> **WHAT TO WORK ON**
Pull every line that includes the word "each" out of the data below and copy it.

[MATERIAL PROVIDED — start]

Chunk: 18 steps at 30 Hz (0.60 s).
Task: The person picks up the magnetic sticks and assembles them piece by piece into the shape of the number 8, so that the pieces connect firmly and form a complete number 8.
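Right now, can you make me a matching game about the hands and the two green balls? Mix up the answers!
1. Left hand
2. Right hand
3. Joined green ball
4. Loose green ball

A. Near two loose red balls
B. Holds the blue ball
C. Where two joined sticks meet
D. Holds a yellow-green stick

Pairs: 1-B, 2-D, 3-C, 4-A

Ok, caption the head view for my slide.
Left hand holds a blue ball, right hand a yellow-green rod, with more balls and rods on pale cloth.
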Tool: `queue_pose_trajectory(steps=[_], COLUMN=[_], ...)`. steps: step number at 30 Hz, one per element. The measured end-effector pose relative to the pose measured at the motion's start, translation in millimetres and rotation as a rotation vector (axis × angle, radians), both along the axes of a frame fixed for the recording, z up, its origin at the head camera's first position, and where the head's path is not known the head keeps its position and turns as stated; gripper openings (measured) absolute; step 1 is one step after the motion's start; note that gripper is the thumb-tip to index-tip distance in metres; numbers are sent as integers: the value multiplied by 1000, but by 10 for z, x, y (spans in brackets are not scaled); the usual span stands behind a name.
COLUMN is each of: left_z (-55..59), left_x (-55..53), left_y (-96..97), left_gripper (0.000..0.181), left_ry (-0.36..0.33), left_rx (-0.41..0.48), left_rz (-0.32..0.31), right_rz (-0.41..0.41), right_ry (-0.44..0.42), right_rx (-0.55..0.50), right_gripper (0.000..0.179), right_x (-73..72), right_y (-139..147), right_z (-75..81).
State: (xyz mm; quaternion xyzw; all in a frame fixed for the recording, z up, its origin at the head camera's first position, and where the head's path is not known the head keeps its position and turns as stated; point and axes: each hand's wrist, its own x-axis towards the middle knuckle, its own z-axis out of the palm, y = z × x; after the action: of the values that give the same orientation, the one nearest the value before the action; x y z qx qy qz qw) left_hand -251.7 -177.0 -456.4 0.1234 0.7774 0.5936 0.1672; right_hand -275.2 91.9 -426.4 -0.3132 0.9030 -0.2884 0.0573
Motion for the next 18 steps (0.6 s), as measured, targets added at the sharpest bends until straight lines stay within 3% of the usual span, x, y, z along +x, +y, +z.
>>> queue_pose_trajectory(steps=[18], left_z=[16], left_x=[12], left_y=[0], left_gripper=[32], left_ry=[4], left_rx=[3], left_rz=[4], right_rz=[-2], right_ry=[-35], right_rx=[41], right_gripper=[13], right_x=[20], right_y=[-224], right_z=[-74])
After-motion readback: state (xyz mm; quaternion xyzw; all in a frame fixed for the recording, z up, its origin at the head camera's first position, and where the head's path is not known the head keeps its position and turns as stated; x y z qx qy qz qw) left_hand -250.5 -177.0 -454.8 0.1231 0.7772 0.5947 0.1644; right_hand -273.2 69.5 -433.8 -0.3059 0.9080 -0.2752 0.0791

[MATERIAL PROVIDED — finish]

> **EXERCISE RESULT**
COLUMN is each of: left_z (-55..59), left_x (-55..53), left_y (-96..97), left_gripper (0.000..0.181), left_ry (-0.36..0.33), left_rx (-0.41..0.48), left_rz (-0.32..0.31), right_rz (-0.41..0.41), right_ry (-0.44..0.42), right_rx (-0.55..0.50), right_gripper (0.000..0.179), right_x (-73..72), right_y (-139..147), right_z (-75..81).
State: (xyz mm; quaternion xyzw; all in a frame fixed for the recording, z up, its origin at the head camera's first position, and where the head's path is not known the head keeps its position and turns as stated; point and axes: each hand's wrist, its own x-axis towards the middle knuckle, its own z-axis out of the palm, y = z × x; after the action: of the values that give the same orientation, the one nearest the value before the action; x y z qx qy qz qw) left_hand -251.7 -177.0 -456.4 0.1234 0.7774 0.5936 0.1672; right_hand -275.2 91.9 -426.4 -0.3132 0.9030 -0.2884 0.0573

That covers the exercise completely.